▸ ABOUT THIS TASK
Begin at the line containing "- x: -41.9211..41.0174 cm" in the entries below and end at the line containing "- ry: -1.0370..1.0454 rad"; transcribe that range exactly and nothing outside it.

Dataset records:
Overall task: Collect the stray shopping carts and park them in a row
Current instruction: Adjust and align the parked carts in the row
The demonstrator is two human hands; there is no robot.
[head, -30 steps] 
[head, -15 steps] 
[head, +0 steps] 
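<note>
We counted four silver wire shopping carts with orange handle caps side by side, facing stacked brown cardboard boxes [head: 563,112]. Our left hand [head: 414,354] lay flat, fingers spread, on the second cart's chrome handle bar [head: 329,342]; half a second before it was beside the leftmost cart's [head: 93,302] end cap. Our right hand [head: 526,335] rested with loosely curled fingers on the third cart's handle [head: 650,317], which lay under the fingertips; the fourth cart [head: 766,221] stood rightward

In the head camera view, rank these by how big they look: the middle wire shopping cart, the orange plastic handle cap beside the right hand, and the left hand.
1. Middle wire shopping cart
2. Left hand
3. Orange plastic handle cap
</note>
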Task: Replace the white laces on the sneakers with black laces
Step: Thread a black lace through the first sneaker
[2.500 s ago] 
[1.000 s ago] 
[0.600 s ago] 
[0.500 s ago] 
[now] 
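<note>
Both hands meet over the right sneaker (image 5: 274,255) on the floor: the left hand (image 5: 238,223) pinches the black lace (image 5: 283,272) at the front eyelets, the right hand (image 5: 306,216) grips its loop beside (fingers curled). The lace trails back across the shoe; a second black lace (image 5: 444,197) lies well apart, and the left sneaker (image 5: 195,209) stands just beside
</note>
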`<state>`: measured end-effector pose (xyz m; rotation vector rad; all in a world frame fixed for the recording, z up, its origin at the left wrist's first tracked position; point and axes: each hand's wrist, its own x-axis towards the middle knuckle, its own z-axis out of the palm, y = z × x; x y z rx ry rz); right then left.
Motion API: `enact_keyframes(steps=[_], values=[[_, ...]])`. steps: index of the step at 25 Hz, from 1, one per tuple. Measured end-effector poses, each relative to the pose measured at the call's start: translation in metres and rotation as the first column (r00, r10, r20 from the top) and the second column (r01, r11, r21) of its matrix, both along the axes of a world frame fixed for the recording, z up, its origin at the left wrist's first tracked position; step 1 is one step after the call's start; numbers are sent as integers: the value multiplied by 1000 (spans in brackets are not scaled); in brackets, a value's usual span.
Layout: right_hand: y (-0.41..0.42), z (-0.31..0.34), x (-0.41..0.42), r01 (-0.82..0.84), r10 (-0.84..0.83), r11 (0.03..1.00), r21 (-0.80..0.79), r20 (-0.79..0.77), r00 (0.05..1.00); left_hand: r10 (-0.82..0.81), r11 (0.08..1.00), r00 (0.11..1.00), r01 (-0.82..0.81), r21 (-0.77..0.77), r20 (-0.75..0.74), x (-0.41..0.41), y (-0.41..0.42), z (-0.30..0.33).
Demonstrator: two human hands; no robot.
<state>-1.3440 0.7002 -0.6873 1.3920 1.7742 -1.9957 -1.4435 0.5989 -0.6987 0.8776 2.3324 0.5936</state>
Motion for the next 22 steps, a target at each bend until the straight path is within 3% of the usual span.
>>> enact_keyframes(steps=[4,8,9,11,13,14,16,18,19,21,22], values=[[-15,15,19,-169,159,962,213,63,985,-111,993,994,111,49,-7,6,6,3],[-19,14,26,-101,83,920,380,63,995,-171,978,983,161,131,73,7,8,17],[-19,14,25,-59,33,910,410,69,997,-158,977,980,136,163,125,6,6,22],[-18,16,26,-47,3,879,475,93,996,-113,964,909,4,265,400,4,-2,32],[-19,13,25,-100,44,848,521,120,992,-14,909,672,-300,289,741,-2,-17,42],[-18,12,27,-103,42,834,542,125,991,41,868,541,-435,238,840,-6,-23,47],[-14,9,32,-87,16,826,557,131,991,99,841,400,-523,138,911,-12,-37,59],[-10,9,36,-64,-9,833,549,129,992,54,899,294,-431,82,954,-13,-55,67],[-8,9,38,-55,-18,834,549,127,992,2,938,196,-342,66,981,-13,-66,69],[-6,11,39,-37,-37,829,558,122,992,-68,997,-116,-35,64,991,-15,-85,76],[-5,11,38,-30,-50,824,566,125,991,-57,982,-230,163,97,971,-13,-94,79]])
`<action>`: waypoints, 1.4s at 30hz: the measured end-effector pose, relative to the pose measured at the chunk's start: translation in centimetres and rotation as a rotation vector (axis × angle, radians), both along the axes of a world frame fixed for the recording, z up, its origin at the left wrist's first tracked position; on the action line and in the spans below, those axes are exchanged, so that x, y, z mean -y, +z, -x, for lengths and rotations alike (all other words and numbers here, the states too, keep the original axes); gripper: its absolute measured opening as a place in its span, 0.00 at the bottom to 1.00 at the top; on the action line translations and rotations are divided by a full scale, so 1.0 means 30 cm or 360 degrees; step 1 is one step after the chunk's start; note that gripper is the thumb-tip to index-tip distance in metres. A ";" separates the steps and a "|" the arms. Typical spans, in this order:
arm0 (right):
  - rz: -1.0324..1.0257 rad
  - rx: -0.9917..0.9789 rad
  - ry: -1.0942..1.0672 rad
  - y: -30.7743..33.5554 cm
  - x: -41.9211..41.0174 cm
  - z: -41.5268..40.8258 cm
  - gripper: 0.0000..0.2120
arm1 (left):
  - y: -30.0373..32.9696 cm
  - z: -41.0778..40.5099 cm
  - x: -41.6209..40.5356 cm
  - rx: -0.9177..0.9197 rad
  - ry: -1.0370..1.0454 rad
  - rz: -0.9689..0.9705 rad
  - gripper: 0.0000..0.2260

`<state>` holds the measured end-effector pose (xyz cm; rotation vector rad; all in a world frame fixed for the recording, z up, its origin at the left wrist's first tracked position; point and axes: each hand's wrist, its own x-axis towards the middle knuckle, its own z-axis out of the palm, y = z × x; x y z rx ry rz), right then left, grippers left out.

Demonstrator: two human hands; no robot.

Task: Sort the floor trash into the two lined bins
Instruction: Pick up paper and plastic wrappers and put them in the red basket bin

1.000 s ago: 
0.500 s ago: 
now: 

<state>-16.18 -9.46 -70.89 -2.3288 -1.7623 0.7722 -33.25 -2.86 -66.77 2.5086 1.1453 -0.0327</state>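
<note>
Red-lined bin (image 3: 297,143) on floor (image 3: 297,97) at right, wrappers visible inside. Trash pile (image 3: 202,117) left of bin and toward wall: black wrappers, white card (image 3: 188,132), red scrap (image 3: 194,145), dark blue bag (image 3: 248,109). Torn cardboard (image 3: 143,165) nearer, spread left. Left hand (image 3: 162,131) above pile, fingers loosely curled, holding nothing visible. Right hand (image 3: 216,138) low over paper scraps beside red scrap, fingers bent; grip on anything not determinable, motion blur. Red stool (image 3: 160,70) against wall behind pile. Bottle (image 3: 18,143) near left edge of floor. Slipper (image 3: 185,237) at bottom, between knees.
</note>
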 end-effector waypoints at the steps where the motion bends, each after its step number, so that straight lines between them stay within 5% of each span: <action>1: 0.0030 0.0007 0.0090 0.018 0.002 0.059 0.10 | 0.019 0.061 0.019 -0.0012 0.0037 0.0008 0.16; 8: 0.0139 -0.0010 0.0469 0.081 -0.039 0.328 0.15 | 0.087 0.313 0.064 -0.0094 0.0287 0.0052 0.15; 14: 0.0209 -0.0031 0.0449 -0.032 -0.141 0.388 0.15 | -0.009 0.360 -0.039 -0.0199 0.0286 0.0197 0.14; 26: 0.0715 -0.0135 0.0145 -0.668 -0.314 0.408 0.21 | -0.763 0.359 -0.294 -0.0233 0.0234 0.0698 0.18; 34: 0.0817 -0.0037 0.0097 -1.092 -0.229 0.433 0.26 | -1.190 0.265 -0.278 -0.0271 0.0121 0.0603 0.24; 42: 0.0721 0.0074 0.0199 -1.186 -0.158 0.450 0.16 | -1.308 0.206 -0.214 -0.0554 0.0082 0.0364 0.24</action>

▸ OUTPUT BELOW
  - x: -41.9211..41.0174 cm
  - z: -41.5268..40.8258 cm
  - gripper: 0.0000..0.2120
arm1 (left):
  - y: -30.0373..32.9696 cm
  - z: -41.0778..40.5099 cm
  - x: -41.6209..40.5356 cm
  - rx: -0.9177..0.9197 rad
  - ry: -1.0370..1.0454 rad

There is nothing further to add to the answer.